Extracted records section start

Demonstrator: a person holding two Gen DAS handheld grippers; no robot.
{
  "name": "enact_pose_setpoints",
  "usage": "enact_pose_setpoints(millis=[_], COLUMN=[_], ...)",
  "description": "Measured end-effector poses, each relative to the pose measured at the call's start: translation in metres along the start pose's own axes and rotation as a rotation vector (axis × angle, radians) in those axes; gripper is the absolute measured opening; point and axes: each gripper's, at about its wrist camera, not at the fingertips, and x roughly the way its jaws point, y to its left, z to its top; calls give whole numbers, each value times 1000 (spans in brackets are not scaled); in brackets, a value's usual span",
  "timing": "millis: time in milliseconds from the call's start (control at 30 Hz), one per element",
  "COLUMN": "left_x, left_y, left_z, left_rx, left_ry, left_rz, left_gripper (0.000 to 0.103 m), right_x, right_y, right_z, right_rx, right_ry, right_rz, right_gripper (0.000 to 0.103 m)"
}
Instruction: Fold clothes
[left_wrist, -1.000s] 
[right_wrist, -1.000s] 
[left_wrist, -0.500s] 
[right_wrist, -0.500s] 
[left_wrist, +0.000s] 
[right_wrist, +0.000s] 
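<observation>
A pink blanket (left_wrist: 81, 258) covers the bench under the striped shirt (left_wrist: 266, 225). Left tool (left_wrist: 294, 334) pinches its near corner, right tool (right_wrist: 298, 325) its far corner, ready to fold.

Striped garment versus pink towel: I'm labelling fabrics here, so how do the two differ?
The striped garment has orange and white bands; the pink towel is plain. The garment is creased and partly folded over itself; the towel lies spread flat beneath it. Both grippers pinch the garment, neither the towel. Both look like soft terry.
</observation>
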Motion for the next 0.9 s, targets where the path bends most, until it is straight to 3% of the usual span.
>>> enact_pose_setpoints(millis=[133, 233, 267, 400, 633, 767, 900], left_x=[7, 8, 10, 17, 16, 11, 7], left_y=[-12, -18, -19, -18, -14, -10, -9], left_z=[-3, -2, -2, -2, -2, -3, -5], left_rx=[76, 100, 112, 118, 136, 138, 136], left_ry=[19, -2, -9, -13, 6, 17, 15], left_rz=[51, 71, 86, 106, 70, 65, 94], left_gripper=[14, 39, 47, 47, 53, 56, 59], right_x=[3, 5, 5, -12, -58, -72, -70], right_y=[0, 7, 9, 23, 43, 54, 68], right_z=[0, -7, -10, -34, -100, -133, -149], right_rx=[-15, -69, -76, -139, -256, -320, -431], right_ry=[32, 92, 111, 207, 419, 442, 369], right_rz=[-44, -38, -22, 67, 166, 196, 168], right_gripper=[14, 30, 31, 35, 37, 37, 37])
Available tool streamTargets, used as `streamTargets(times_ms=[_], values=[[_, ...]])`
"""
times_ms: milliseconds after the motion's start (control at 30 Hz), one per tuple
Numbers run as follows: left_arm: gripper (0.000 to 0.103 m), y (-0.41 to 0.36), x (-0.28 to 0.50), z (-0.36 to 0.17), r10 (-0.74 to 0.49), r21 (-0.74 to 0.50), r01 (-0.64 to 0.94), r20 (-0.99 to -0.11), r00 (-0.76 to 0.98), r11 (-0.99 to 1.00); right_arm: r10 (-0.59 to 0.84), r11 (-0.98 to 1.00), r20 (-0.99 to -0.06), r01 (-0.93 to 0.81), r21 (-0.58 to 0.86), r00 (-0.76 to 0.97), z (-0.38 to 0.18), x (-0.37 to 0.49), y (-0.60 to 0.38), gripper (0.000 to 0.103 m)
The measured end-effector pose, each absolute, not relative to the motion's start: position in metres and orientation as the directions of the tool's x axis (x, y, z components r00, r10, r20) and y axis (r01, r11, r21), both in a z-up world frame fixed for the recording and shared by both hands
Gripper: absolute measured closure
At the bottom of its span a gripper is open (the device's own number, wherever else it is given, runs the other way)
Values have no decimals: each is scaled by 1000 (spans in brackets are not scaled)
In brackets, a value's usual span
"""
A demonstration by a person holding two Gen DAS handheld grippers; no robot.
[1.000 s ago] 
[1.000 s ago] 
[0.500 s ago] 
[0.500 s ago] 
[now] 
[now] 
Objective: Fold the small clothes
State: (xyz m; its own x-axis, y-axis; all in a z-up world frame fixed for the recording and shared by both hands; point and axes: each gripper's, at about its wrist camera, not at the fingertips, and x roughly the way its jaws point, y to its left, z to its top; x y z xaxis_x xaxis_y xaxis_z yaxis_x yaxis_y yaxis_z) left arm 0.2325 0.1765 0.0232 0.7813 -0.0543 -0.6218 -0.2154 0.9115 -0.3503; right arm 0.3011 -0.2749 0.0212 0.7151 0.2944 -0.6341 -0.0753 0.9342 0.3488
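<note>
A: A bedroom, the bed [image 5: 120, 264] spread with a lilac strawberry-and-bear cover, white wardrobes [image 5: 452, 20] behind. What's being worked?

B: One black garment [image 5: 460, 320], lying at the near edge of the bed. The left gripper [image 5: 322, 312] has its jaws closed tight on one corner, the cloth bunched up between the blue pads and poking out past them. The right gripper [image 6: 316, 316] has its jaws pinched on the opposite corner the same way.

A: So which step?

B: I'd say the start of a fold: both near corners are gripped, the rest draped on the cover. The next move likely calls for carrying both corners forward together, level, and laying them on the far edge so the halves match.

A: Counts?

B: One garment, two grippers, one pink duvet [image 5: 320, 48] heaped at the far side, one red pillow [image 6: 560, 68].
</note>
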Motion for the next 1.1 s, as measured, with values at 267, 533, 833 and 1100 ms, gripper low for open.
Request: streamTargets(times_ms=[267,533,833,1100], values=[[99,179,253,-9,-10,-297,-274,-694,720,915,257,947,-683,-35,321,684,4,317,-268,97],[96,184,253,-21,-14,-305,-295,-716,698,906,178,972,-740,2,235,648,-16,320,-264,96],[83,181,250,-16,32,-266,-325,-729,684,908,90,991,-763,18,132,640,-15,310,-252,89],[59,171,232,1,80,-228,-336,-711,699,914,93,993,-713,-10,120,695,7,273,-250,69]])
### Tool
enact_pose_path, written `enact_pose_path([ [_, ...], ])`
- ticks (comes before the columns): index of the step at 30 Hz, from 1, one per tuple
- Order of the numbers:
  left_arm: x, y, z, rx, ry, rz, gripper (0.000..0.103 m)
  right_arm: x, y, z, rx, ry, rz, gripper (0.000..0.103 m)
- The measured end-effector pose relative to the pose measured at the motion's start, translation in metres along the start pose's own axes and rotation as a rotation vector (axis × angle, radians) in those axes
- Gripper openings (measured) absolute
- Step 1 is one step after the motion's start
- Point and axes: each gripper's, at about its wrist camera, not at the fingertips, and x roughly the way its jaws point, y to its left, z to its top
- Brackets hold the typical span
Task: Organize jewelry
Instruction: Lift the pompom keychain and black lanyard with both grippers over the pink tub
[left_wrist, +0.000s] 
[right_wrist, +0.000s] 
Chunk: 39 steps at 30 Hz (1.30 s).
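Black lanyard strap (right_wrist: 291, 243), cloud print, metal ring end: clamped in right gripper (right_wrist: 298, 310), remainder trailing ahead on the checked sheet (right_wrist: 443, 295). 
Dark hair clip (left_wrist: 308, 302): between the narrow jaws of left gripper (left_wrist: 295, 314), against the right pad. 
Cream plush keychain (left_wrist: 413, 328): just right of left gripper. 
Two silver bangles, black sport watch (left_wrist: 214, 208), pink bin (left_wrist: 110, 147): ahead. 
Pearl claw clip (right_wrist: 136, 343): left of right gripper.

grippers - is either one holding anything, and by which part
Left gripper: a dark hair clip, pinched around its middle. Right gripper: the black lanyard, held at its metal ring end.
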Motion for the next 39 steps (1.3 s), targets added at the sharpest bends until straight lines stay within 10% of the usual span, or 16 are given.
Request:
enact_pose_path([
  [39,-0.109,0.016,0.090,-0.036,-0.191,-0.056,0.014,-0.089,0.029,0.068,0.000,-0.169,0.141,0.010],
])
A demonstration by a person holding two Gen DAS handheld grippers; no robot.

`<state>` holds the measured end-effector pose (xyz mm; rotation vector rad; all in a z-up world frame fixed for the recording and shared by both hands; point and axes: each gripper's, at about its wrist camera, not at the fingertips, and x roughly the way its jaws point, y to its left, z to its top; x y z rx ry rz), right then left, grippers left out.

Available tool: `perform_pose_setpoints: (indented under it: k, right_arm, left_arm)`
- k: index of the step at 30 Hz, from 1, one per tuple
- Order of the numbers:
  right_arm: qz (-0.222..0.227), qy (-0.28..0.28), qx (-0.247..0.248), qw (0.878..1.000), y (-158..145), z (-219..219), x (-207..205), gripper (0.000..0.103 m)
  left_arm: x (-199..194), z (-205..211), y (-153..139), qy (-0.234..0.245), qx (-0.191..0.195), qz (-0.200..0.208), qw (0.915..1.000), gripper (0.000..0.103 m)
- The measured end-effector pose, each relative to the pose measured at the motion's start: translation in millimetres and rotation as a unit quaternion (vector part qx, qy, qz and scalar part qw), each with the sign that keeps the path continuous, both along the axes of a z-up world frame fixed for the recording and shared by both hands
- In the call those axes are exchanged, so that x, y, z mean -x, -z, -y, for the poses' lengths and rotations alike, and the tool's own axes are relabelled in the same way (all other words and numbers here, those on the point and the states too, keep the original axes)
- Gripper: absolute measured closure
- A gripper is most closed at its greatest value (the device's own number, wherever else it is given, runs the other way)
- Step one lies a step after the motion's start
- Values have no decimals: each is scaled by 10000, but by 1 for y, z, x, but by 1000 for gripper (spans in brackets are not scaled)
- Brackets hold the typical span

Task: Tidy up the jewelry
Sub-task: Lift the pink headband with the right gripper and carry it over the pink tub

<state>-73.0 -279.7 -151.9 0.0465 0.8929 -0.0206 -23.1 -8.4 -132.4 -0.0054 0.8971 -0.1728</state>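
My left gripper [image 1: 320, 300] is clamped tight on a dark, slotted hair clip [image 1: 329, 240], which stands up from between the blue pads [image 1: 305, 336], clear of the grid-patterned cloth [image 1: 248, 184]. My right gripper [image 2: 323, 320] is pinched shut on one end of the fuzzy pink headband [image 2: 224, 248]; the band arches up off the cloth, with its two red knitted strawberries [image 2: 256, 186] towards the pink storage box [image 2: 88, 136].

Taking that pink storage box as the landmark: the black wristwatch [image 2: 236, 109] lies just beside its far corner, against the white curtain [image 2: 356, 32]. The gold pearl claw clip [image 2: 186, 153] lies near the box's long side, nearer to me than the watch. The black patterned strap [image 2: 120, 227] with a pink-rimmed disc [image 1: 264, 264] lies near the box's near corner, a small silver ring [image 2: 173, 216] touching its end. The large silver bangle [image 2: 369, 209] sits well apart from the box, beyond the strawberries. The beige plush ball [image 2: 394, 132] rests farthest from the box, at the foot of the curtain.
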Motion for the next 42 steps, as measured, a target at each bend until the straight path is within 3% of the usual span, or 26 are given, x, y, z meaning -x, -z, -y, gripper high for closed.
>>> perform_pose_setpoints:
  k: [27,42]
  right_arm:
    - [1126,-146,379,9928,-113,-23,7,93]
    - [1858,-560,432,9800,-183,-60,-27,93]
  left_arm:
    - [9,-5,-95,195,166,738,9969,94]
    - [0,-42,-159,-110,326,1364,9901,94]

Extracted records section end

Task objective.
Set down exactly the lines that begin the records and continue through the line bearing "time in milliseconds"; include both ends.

Result.
Demonstrator: a person holding two Gen DAS handheld grippers; no robot.
{
  "name": "enact_pose_setpoints",
  "usage": "enact_pose_setpoints(millis=[_], COLUMN=[_], ...)",
  "description": "Measured end-effector poses, each relative to the pose measured at the call's start: translation in metres along the start pose's own axes and rotation as a rotation vector (axis × angle, radians) in those axes; gripper is the absolute measured opening; point and axes: each gripper's, at about its wrist camera, not at the fingertips, and x roughly the way its jaws point, y to its left, z to its top; calls give whole numbers, each value times 1000 (spans in brackets are not scaled); in brackets, a value's usual span",
  "timing": "millis: time in milliseconds from the call's start (control at 30 Hz), one per element",

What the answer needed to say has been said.